C’est George Granville Sutherland-Leveson-Gower, second duc de Sutherland qui fonda cette distillerie sous le nom de Clynelish en 1819 afin de créer de l’emploi sur son domaine. Un siècle plus tard, la Distillers Company Ltd (qui allait devenir Diageo) acheta le tout et construisit en 1967 une nouvelle distillerie juste à côté nommée aussi Clynelish. La première fut alors rebaptisée Brora.

De nos jours, les visiteurs de la distillerie Clynelish peuvent du coup visiter feu Brora et goûter à des éditions spéciales indisponibles dans le commerce depuis longtemps. Brora est par le fait même une des distilleries fermées les plus populaires et Diageo profite de l’engouement et mettant sur le marché un embouteillage spécial de l’expression de 30 ans à presque toutes les années.

Alors comme le disait si souvent le danseur et chorégraphe Jean-Marc Généreux:

Vous ne pourrez évoluer à moins d’essayer d’accomplir quelque chose au-delà de ce que vous avez déjà réalisé.

Arbore un coloris de paille foncée tirant sur le bronze…

Nez:
On y sent tout de suite un fond de belle tourbe grasse, suivi de vanille fruitée. La mutation du nez se poursuit sur des notes légères de cuir. Je prends une courte pause tellement c’est envoûtant. Pruneaux et feuilles de tabac à pipe arrivent à la fin. Sans cesse en mouvement.

Bouche:
Montre ses couleurs d’entrée de jeu. Nul besoin de chercher tellement le ballet des saveurs s’empresse de se présenter à nous. Le beau sucre fruité de l’orge est balancé par une amertume de cuir tourbé, puis revient sous la forme d’une caresse de caramel salé.
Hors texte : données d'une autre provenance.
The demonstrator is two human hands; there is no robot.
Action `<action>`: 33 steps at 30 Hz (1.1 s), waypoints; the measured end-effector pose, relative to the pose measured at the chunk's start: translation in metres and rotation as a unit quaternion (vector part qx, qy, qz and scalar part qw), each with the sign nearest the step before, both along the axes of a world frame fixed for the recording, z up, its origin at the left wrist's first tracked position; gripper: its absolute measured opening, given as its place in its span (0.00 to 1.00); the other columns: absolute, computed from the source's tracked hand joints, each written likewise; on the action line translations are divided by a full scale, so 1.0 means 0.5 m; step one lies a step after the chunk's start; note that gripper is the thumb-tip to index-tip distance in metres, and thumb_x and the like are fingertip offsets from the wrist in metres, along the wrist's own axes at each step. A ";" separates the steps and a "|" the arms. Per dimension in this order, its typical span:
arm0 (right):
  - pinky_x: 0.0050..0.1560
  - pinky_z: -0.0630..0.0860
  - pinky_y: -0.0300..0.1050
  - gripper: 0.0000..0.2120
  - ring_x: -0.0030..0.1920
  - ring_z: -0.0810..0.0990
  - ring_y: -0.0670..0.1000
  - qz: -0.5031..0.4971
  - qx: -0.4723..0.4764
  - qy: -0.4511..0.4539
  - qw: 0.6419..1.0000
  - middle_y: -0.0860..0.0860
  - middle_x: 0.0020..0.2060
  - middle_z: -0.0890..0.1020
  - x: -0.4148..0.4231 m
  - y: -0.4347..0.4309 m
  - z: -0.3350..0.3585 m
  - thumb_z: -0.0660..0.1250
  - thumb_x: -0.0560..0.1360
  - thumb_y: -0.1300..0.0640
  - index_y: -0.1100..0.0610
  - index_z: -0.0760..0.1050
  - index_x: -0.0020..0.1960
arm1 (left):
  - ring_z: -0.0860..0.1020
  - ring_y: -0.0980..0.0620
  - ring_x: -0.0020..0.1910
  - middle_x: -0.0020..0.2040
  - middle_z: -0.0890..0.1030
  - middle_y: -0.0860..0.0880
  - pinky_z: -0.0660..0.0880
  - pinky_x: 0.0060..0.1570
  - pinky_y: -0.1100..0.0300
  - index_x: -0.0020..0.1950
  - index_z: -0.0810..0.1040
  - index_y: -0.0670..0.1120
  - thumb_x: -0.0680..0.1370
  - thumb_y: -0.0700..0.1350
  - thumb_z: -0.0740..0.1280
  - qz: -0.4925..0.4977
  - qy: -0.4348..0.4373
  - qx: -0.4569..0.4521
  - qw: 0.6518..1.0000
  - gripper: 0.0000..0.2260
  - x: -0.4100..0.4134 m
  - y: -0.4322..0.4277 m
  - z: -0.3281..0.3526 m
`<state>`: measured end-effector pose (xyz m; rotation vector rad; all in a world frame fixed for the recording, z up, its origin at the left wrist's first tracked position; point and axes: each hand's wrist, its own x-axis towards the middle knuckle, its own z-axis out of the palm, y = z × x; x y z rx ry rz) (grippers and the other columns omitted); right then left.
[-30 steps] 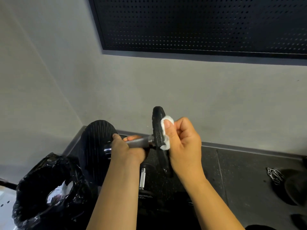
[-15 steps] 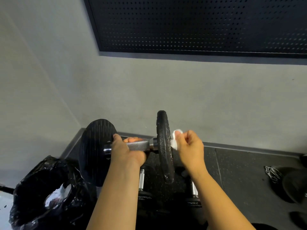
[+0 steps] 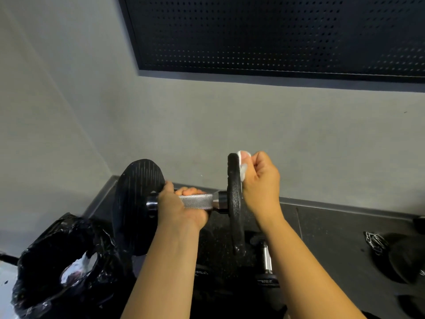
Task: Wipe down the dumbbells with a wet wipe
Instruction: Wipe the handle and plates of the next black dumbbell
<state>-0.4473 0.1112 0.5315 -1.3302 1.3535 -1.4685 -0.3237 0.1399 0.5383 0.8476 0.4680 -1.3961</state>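
dim, soft light, wide-angle warp

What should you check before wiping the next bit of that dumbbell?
1. Left hand gripping the handle: ok.
2. Wipe pinched in the right hand: ok.
3. Wipe touching the right plate: ok, at its top edge.
4. Dumbbell held up off the floor: ok.
5. Wipe still wet: cannot tell.
6. Trash bag open nearby: ok.
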 end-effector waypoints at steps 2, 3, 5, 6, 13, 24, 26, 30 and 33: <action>0.32 0.65 0.47 0.19 0.28 0.63 0.47 -0.018 0.047 0.037 0.998 0.46 0.25 0.66 -0.007 -0.015 -0.050 0.62 0.79 0.51 0.54 0.61 0.32 | 0.62 0.55 0.14 0.17 0.62 0.52 0.65 0.27 0.62 0.26 0.59 0.47 0.80 0.55 0.61 0.002 0.002 -0.005 1.000 0.25 -0.001 0.001 0.005; 0.33 0.66 0.51 0.19 0.29 0.64 0.49 -0.020 0.072 0.050 0.996 0.48 0.26 0.67 -0.010 -0.019 -0.074 0.61 0.79 0.51 0.54 0.61 0.32 | 0.62 0.55 0.15 0.17 0.62 0.51 0.64 0.26 0.62 0.26 0.59 0.47 0.80 0.55 0.61 0.005 0.002 -0.007 1.000 0.26 -0.001 0.000 0.007; 0.34 0.70 0.56 0.18 0.31 0.66 0.51 -0.014 0.114 0.066 0.991 0.51 0.27 0.69 -0.014 -0.016 -0.108 0.61 0.79 0.51 0.55 0.62 0.33 | 0.62 0.56 0.15 0.17 0.62 0.52 0.64 0.26 0.63 0.25 0.59 0.48 0.80 0.55 0.61 0.008 0.004 -0.008 1.000 0.26 -0.001 -0.001 0.011; 0.35 0.71 0.56 0.18 0.31 0.66 0.52 -0.010 0.131 0.067 0.989 0.52 0.28 0.69 -0.016 -0.011 -0.123 0.60 0.79 0.51 0.55 0.62 0.33 | 0.62 0.56 0.15 0.17 0.62 0.52 0.64 0.26 0.64 0.25 0.58 0.48 0.80 0.56 0.61 0.006 0.004 -0.009 1.000 0.26 -0.001 -0.003 0.013; 0.35 0.66 0.49 0.18 0.31 0.65 0.49 0.008 0.211 0.018 0.977 0.50 0.26 0.68 -0.015 0.050 -0.171 0.63 0.77 0.53 0.54 0.62 0.32 | 0.61 0.56 0.15 0.17 0.60 0.53 0.63 0.27 0.67 0.26 0.56 0.48 0.80 0.55 0.60 0.029 -0.019 -0.018 0.999 0.26 0.002 -0.023 0.024; 0.30 0.64 0.33 0.16 0.28 0.62 0.41 0.030 0.001 -0.070 0.997 0.43 0.26 0.64 0.014 0.121 -0.007 0.62 0.79 0.56 0.58 0.63 0.34 | 0.61 0.57 0.16 0.18 0.60 0.52 0.62 0.23 0.68 0.26 0.56 0.48 0.80 0.56 0.60 0.044 -0.048 -0.039 0.997 0.26 0.021 -0.030 0.007; 0.30 0.63 0.33 0.16 0.28 0.61 0.41 0.019 -0.029 -0.056 0.998 0.42 0.26 0.63 0.014 0.096 0.014 0.62 0.79 0.57 0.57 0.62 0.34 | 0.61 0.57 0.16 0.19 0.60 0.53 0.62 0.23 0.68 0.26 0.57 0.48 0.80 0.55 0.61 0.037 -0.043 -0.050 0.997 0.26 0.019 -0.024 0.004; 0.28 0.62 0.33 0.17 0.26 0.60 0.41 -0.018 -0.016 -0.037 0.999 0.45 0.27 0.62 0.011 0.024 0.011 0.62 0.79 0.55 0.56 0.62 0.34 | 0.62 0.57 0.17 0.20 0.60 0.53 0.63 0.25 0.66 0.26 0.58 0.49 0.80 0.55 0.62 0.016 -0.033 -0.065 0.997 0.25 0.014 -0.016 0.002; 0.30 0.64 0.37 0.18 0.26 0.62 0.42 -0.045 0.055 -0.041 0.997 0.46 0.26 0.64 0.011 -0.016 -0.025 0.61 0.80 0.53 0.55 0.61 0.33 | 0.61 0.57 0.16 0.20 0.59 0.54 0.62 0.25 0.67 0.25 0.57 0.49 0.80 0.54 0.60 -0.002 -0.036 -0.079 0.996 0.26 0.004 -0.013 0.006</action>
C’est un malt doté d’un caractère évolutif sans pareil.

Finale:
Un vent iodé livre un duel tel un exercice de haute voltige avec le chocolat noir sur un fil de fer suspendu.

Équilibre:
Une seule comparaison est possible. C’est le Nico Archambault des single malts.

Note: ★★★★

#141 • Convalmore 28 ans

57.9% alc./vol.
Distillerie Convalmore, Dufftown, Speyside, Écosse

On embraye en marche arrière pour entamer la seconde moitié de la dégustation spéciale sur les distilleries disparues au Club de Scotch Whisky de Québec le 22 Octobre dernier. On oublie les trois whiskys précédents que je qualifierais gentiment comme étant de seconde zone pour faire place à la troisième étoile de la soirée, distillé en 1977, 3698e embouteillage sur 3900, un rarissime Convalmore 28 ans.
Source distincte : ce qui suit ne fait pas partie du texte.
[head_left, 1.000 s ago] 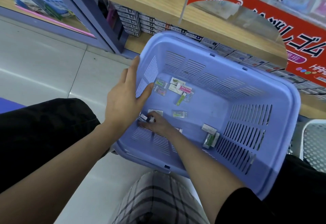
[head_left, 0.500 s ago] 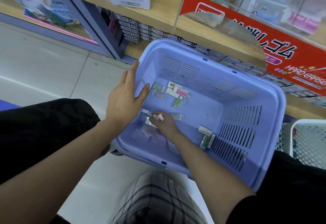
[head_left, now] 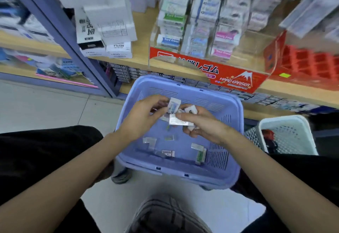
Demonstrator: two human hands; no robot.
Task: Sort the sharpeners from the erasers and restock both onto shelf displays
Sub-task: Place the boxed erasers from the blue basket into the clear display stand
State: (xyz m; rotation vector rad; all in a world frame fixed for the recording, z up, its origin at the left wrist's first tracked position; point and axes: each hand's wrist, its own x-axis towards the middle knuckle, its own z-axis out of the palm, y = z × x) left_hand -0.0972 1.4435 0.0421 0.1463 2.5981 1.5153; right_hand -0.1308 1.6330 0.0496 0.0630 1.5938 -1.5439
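Note:
A lilac plastic basket (head_left: 233, 174) sits on the floor before me with several small wrapped erasers and sharpeners (head_left: 167, 153) loose on its bottom. Both hands hover over the basket's far half. My left hand (head_left: 145, 119) pinches a small white packet (head_left: 173, 105) held upright. My right hand (head_left: 200, 122) grips several small white packets (head_left: 180, 121), one lying flat across its fingers. A green-and-white packet (head_left: 200, 155) lies by the basket's right wall. The frame is blurred, so I cannot tell erasers from sharpeners.
A wooden shelf (head_left: 141, 60) holds a clear display of boxed erasers (head_left: 198, 36) behind a red "Hard Eraser" sign (head_left: 236, 81). White Mono refill boxes (head_left: 117, 49) stand at left. A white mesh basket (head_left: 288, 133) sits at right, a red rack (head_left: 310, 64) above it.
My left hand left the basket's rim and both hands rose from the basket floor, each now holding packets. My view tilted up towards the shelf.

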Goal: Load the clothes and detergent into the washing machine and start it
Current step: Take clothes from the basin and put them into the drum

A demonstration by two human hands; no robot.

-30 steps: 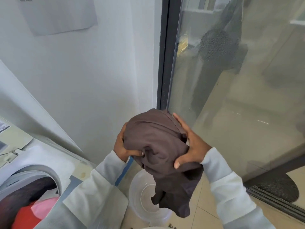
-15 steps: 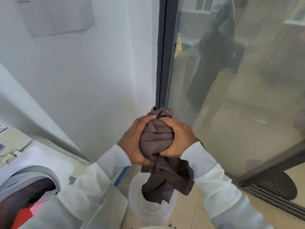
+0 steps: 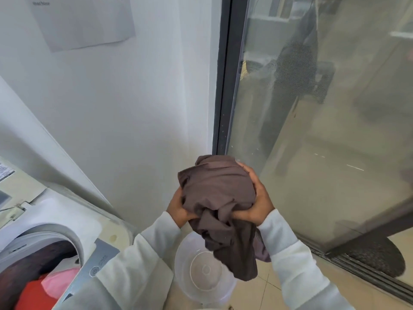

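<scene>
A bunched dark brown garment (image 3: 220, 198) is held up at chest height between both hands, its lower end hanging down. My left hand (image 3: 178, 210) grips its left side, mostly hidden behind the cloth. My right hand (image 3: 257, 203) grips its right side with fingers curled into the folds. At the lower left is the white washing machine (image 3: 58, 211) with its round opening (image 3: 42, 260) uncovered; red and pink clothes (image 3: 44, 287) lie inside the drum.
A clear plastic basin (image 3: 201, 274) stands on the tiled floor right below the garment. A white wall with a paper notice (image 3: 82, 21) is ahead. A dark-framed glass door (image 3: 312, 121) fills the right side, with a dark mat (image 3: 375, 258) behind it.
The garment was squeezed into a tight wad between both hands half a second ago; now it is spread wider again, with the hands further apart on its sides.
</scene>
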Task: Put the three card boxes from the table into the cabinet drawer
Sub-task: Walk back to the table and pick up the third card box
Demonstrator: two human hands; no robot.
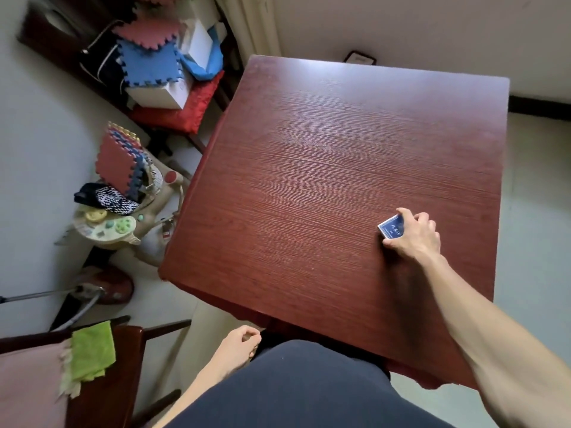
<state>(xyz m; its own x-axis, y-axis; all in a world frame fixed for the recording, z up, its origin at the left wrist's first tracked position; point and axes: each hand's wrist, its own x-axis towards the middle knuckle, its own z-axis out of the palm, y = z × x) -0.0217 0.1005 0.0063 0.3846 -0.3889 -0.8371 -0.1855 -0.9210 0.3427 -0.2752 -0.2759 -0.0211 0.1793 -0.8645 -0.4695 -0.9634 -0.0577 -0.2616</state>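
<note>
Head view: the right hand (414, 234) was clamped on a blue card box (390, 229) near the right edge of the worktop (309, 168). The left hand (238, 342) hung loosely curled below the near edge, empty. The box was probably light, stiff and smooth, best pinched across its narrow sides.

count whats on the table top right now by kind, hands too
blue card box: 1, gripped by the right hand
right hand: 1, closed around the box on the red-brown table
left hand: 0 on the top, it hangs below the near edge
total on the table top: 2
</note>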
Fondée en 1893, la distillerie Convalmore fut acquise par le géant Diageo dès les années 30. Bien qu’elle ferma ses portes en 1985 et qu’elle fut cédée à William Grant & Sons en 1990, sa license demeure la propriété de Diageo qui on l’espère pourra en sortir quelques embouteillages un jour.

La distillerie ne fonctionne plus aujourd’hui, mais vu que le terrain et les immeubles appartiennent à William Grant & Sons, le site sert d’entreposage pour des excédents de malt Glenfiddich.

Comme le disait si bien le comédien québécois Guy Jodoin:

Une convalescence est comme un fruit qui mûrit.

Sa couleur rappelle une bonne Boréale Dorée…

Nez:
Le bois et les raisins nous accueillent pour ensuite nous présenter des notes de fruits secs, de toffee et de pruneaux. À peine savonneux, ce nez se termine sur une touche de brandy.

Bouche:
Sucré et salé à la fois, les belles épices d’un cask strength se font sentir très rapidement. Généreuse rondeur en bouche, bardée de fruits confits et de poivre blanc. Un petit côté floral s’en dégage pour finir sur un high de cannelle et de gingembre mariné.

Finale:
Le gingembre revient à la charge pour nous laisser dans un léger voile de fumée fruitée qui se termine sur le brandy.

Équilibre:
Beau revers pour la soirée, l’optimisme renaît, mais malheureusement c’est une bouteille qui vaut difficilement son prix uniquement basé sur la force de son contenu.